The Republican-controlled Congress’ first vote to alter the unpopular health-care law is already under attack.
The GOP has introduced a bill in the House of Representatives to change Obamacare’s unusual definition of the full-time work week from 30 hours to 40 hours. That would decrease the number of workers caught by Obamacare’s employer mandate, which the administration is just beginning to implement this year.
The House is expected to vote on the bill Thursday, while legislation should be introduced in the now-Republican-controlled Senate on Wednesday.
But White House press secretary Josh Earnest promised Tuesday that President Obama will veto the change if its passed by both houses. The White House threatened to veto a similar effort in 2014.
“This proposed change would actually do a lot of harm, not just to the Affordable Care Act but to a substantial number of workers around the country,” Earnest said Tuesday.
Restoring the full-time work week to 40 hours “would be putting even more workers in a situation where we could see some employers cutting back on their hours to try to avoid the requirement of providing them quality health insurance.”

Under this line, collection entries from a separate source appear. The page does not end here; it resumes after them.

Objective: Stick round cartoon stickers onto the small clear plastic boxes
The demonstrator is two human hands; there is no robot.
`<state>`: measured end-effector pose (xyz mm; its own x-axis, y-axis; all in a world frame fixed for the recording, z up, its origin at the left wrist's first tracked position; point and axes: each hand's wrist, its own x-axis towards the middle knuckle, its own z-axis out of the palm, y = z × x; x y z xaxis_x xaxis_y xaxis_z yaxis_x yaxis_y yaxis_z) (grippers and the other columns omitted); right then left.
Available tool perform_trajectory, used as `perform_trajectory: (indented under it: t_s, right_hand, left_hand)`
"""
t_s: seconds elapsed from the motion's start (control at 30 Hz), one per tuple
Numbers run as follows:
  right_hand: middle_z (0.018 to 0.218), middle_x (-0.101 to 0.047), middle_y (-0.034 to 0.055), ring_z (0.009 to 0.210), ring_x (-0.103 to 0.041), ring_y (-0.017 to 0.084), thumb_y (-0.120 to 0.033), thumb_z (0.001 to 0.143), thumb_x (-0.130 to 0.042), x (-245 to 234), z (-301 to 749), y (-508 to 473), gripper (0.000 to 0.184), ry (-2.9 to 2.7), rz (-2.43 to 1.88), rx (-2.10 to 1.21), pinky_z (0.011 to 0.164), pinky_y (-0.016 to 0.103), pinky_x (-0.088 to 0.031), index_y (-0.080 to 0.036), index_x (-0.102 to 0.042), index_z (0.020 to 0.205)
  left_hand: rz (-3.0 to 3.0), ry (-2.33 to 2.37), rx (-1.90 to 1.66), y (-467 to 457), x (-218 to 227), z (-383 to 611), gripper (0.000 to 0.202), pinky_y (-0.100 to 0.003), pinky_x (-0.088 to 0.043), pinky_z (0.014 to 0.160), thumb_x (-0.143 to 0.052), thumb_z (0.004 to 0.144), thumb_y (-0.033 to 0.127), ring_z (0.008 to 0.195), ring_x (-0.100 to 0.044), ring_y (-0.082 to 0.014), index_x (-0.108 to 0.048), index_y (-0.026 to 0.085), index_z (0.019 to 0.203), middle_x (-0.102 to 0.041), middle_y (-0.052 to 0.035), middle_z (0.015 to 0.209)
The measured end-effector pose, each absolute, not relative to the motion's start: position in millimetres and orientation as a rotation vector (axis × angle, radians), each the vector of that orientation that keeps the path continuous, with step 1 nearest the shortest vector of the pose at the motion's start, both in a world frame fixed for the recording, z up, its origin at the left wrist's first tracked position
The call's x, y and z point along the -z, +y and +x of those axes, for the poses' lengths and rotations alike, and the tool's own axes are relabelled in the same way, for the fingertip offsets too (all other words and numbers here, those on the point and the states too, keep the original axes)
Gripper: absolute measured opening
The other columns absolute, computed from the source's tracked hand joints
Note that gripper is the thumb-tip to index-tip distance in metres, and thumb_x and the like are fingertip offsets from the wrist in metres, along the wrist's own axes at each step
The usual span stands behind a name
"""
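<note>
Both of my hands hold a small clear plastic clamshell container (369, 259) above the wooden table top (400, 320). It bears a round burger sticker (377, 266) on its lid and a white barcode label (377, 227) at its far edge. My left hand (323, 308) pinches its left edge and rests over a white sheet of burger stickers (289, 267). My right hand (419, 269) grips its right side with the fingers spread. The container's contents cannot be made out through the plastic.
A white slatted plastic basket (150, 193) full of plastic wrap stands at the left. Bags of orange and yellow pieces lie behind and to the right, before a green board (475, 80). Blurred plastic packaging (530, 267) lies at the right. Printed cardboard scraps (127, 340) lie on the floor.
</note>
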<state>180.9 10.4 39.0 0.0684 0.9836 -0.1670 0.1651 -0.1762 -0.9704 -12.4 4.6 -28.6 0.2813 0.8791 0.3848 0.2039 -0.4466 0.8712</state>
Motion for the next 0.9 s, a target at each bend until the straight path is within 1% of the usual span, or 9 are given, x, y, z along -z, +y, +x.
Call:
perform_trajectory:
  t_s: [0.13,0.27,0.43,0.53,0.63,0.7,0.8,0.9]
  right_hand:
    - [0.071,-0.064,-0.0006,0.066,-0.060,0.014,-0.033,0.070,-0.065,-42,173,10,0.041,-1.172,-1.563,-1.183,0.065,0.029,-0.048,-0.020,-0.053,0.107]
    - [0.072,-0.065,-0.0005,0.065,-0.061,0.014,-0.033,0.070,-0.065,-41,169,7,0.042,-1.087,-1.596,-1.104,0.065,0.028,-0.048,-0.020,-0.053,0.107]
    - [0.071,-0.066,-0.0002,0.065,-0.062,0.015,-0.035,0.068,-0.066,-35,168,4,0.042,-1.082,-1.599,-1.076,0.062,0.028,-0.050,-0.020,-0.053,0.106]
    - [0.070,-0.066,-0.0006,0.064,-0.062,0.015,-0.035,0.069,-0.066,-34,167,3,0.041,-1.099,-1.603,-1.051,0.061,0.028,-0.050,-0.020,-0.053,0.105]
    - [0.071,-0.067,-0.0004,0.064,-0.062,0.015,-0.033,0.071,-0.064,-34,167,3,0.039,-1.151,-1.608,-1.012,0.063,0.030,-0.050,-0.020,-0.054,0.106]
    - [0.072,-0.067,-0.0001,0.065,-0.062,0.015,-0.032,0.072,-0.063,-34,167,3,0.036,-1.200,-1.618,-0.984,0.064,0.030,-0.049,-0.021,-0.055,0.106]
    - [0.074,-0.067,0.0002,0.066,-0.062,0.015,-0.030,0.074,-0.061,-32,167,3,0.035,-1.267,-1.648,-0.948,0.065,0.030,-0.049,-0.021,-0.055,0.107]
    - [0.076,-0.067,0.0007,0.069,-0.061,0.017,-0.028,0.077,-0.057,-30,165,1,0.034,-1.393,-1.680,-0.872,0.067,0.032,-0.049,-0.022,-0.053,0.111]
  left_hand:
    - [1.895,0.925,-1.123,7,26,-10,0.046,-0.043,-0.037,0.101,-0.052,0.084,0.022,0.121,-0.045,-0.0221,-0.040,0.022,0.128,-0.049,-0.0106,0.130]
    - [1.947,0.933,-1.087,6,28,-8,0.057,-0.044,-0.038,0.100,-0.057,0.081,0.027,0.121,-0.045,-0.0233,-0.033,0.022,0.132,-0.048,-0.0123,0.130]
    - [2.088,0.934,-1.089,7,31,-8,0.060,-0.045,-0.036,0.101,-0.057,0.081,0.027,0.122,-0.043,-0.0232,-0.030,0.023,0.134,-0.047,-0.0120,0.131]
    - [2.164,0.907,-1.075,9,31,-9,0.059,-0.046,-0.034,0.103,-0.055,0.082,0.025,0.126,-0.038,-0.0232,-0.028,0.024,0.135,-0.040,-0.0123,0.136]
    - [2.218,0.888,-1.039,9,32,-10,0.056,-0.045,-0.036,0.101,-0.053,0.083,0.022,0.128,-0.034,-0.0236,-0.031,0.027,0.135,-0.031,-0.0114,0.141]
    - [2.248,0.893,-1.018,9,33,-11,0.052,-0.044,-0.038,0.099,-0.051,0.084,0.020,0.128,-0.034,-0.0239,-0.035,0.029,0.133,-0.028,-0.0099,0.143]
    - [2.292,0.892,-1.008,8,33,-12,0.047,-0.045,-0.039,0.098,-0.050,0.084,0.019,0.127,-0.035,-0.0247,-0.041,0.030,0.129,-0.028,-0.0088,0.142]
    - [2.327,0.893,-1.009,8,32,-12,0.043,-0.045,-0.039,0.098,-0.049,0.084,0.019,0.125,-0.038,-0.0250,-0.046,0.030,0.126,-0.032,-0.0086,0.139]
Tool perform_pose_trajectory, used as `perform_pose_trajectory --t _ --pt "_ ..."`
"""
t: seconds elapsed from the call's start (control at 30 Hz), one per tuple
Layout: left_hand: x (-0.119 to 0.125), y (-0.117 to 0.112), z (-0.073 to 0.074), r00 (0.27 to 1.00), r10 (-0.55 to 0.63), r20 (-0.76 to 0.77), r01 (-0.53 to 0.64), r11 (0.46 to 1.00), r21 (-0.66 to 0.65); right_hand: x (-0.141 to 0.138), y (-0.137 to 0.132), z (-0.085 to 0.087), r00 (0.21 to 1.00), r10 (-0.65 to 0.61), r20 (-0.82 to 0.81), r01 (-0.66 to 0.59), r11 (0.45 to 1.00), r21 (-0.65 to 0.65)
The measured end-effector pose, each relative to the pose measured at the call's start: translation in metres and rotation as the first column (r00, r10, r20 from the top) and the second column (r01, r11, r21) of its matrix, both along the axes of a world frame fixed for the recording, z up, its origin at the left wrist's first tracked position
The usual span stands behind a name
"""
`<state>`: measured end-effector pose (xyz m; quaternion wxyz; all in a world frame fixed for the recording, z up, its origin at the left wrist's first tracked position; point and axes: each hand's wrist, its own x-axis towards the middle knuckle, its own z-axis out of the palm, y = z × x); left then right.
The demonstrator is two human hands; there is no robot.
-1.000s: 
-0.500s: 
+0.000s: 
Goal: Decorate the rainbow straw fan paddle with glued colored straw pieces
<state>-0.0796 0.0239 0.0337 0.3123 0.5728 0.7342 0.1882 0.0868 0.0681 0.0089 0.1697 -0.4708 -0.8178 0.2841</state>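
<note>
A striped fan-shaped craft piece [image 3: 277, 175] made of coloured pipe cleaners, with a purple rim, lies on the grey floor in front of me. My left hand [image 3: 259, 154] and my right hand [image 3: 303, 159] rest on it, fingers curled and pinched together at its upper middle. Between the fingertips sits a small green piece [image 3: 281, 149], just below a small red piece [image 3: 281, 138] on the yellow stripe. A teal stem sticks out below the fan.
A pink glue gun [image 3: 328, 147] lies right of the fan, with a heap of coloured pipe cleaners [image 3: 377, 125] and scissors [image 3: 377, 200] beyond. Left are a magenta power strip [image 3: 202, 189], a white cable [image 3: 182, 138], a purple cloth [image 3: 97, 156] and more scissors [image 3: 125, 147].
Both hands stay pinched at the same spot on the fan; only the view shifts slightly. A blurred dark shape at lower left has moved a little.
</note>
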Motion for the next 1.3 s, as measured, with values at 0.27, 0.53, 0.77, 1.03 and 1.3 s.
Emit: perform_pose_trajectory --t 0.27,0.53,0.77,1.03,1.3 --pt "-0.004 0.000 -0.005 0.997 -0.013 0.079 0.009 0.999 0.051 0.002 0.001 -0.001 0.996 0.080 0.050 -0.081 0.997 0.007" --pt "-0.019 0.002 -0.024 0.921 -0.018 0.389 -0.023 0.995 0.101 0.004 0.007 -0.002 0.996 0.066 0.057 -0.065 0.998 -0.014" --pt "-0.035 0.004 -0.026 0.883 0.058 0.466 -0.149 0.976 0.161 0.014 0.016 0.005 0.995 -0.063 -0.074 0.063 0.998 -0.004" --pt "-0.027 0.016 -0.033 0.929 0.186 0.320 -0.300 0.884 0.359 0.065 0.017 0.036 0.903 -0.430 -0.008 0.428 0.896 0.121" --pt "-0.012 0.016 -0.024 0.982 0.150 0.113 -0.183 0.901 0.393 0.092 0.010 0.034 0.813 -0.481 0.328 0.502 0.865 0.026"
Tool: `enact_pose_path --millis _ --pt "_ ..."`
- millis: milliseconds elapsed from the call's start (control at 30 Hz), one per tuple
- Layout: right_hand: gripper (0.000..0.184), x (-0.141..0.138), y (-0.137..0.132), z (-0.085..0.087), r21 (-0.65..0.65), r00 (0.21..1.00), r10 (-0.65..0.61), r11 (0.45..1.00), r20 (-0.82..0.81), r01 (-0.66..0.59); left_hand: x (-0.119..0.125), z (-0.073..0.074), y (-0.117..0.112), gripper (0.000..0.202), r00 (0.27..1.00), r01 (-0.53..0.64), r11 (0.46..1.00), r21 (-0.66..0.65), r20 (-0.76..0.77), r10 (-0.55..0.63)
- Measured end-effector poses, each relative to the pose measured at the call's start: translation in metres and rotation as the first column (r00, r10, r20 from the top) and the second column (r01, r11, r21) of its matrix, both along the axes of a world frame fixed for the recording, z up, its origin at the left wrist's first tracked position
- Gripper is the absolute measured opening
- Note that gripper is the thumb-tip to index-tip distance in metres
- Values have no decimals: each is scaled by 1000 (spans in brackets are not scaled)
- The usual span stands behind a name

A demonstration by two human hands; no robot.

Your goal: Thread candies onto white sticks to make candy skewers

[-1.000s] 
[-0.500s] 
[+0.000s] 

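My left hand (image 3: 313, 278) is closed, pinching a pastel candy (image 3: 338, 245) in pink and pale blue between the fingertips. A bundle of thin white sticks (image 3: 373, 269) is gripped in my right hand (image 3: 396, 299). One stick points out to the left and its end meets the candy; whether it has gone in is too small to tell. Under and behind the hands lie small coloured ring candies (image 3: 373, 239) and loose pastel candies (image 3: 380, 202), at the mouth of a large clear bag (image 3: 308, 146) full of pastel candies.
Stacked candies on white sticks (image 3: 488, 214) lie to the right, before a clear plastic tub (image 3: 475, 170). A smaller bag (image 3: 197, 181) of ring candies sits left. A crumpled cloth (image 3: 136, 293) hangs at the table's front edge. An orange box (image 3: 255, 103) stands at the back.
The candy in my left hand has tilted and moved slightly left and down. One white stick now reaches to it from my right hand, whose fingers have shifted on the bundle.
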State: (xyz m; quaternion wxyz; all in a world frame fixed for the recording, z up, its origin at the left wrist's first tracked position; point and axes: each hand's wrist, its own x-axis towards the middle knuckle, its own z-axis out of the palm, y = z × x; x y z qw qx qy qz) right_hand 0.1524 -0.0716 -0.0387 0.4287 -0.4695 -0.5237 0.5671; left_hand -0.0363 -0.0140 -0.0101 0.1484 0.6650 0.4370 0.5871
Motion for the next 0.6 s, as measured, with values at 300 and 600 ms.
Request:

The low-ball definition of a full-time work week has pushed some employers who don’t provide health insurance to those employees to cut their workers hours instead of incurring thousands in new health insurance costs. According to a number of surveys done by Federal Reserve banks across the country, businesses are shrinking full-time employees’ schedules to part-time work as a result of Obamacare regulations; others have halted hiring altogether. (RELATED: Philly Fed: Obamacare’s Increasing Part-Time Work)
But there’s a catch. National Review’s Yuval Levin argued against the change in November, as Earnest pointed out Tuesday — but not because the employer mandate is good policy. The GOP’s change would put an even larger group of workers near the cut-off for mandatory health coverage and at risk for having their hours cut, according to Levin.
Around 3 million Americans work between 30 and 34 hours a week and about 4 million work between 35 and 39 hours, and these are the workers currently at most risk for having their hours cut to avoid the mandate. But were the employer mandate rewritten to include just those who work 40 or more hours a week, the 29 million Americans who work between 40 and 44 hours a week would be in line for cuts as well.
While Earnest attacked congressional Republicans for trying to allow businesses to get out of offering health coverage, critics on the right, such as Levin, support repealing the employer mandate as a whole.